Aren't there any rock or similar firm material on/in the gas giant planets? What happens if a rock asteroid hits one of these planets? Shouldn't the rock accumulate in the center of the planet due to its high density?
The inside of a giant planet is not like regular gas.
First of all, it is hot. You are away of how it gets hot inside the Earth (causing volcanos). It is also hot inside Jupiter, but since Jupiter is bigger, it is hotter. It would be hot enough to vaporise rock under "normal conditions".
The pressure is immense, and things stop behaving as you are used to when the pressure is very high. For example, all the atoms in a gas are pushed so close together that they are touching (like they would be in a liquid). This means that there is no boiling point and no real difference between the gas and liquid phases.

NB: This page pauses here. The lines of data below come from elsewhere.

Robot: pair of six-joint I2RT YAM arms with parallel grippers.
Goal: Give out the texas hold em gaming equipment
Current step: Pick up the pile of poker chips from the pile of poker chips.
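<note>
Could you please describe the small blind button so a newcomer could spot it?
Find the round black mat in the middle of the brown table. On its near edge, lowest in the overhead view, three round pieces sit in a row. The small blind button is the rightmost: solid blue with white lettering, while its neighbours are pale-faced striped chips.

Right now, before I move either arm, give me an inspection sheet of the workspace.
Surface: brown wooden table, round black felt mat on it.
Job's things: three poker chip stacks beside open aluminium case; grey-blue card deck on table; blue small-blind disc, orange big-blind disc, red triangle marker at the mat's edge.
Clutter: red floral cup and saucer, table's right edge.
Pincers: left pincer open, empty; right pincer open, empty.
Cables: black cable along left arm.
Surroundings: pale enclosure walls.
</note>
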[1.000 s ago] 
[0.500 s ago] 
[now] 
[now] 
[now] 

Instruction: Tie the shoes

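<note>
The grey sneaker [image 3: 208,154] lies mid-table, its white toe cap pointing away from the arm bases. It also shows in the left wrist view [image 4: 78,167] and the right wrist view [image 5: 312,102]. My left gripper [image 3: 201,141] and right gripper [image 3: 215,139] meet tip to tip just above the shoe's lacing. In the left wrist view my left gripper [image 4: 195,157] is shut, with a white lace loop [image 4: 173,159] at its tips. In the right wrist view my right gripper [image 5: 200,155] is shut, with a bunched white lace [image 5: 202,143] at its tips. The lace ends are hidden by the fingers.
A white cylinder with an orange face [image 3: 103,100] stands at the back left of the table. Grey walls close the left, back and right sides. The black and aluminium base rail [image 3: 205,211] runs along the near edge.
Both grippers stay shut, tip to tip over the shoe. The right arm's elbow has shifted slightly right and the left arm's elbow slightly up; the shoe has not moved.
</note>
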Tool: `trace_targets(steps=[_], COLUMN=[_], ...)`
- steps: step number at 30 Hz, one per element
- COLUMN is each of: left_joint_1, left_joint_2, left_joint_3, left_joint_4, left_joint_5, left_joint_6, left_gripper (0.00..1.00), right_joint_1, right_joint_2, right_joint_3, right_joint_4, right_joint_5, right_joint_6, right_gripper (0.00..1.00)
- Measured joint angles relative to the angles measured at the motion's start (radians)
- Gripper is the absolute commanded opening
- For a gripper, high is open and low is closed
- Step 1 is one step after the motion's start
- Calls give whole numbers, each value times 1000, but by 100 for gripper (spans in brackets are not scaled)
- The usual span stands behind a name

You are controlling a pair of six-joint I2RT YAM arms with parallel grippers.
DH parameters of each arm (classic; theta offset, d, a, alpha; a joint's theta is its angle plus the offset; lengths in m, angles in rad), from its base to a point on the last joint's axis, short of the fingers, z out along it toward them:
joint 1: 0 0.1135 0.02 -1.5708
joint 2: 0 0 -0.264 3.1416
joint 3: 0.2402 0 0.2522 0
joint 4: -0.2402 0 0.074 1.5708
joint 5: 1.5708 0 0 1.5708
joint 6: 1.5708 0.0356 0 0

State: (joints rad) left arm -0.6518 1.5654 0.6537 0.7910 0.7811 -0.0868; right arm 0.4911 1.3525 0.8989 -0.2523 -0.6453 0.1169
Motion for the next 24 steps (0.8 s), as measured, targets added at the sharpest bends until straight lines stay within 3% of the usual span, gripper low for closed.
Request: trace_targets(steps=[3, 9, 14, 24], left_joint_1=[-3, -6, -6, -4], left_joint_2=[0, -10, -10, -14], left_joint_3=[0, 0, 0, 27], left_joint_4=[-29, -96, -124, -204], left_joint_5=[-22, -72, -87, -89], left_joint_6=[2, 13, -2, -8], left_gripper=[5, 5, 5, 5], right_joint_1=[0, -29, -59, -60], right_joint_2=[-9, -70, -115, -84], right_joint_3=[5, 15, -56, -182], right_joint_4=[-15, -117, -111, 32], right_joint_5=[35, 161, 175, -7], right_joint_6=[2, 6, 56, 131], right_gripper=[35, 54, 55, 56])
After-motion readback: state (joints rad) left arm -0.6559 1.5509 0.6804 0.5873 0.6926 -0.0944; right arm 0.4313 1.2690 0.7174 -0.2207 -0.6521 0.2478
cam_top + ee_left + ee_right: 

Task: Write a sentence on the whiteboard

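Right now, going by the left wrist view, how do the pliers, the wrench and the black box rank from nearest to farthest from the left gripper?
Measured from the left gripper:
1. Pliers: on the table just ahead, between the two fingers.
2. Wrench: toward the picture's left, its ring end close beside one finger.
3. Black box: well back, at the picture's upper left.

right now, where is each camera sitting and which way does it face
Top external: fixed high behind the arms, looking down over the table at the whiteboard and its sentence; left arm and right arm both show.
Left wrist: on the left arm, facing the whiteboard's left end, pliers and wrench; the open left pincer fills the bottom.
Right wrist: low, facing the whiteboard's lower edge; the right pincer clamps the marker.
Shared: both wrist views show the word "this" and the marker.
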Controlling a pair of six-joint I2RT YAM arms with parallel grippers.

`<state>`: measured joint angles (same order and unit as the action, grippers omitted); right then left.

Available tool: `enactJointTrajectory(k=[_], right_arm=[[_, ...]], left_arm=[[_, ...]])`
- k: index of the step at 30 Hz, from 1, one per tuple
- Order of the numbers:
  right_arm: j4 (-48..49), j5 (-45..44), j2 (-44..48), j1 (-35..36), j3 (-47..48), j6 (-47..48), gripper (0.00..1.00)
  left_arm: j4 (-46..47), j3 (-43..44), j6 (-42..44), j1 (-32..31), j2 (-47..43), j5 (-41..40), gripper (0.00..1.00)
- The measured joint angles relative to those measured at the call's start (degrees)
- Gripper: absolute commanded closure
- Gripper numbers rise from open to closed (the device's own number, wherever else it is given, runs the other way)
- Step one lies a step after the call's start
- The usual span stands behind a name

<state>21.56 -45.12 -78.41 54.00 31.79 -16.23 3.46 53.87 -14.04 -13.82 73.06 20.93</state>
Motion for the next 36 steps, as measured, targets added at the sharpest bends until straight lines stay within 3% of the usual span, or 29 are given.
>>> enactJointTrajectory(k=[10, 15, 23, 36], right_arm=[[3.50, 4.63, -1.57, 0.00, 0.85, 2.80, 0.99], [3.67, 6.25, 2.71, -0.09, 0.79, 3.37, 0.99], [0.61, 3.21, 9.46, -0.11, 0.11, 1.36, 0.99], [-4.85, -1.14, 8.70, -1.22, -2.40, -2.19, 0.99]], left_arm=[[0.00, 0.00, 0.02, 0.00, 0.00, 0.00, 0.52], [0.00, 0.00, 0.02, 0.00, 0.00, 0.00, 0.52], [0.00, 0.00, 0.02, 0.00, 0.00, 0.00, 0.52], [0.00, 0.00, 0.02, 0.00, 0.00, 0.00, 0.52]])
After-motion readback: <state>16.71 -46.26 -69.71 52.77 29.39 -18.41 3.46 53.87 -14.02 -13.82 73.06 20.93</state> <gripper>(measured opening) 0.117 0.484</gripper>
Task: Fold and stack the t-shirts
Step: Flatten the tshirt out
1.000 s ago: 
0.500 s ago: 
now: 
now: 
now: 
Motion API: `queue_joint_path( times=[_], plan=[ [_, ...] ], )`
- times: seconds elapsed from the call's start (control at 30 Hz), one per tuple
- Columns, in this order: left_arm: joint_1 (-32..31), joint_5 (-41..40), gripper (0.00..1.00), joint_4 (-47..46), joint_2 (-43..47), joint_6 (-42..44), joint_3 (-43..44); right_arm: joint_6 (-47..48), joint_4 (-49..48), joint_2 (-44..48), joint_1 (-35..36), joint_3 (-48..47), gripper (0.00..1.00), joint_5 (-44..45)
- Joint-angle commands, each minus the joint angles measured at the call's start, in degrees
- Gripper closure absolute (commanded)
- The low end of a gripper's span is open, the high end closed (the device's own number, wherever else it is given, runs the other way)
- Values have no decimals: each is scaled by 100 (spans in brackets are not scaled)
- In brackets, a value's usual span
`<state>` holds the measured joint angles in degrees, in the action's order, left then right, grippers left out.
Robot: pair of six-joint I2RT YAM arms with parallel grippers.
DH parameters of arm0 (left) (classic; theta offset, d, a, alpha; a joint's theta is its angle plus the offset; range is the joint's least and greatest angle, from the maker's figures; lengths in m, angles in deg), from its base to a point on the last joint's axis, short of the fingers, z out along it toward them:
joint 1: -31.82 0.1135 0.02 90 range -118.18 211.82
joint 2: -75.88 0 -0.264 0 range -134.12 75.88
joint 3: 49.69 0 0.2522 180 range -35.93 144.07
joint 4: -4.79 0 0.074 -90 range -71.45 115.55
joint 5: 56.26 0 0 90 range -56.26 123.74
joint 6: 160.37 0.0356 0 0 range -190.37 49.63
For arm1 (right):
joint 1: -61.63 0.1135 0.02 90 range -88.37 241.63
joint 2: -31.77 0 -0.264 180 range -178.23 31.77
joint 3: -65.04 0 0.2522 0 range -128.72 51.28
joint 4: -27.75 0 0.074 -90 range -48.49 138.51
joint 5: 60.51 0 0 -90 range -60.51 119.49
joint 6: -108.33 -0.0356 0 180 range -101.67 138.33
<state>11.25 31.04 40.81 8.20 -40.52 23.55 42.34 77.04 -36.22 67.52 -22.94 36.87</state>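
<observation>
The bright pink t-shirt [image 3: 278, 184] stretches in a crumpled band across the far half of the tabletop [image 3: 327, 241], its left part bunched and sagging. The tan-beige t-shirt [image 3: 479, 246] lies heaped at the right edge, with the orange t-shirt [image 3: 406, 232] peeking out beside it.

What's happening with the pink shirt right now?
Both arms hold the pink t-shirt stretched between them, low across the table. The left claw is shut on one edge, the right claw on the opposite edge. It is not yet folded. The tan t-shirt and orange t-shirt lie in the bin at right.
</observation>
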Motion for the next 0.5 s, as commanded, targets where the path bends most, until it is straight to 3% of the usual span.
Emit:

At extreme pressures, hydrogen atoms are pushed so close together that their electrons can start to flow from atom to atom, forming a fluid metal.
Pressure that can push atoms so close that they can turn hydrogen to a metal mean that you can't send a probe to this region. You can't swim in a metallic hydrogen sea.
Nevertheless, heavier atoms like iron, silicon, carbon, oxygen, will tend to fall towards the centre of the planet, and so there may be a since rocks are made mostly of atoms like iron, silicon, carbon, oxygen, you could describe this as a "rocky" core. But don't think this is a kind of solid surface that you could stand on.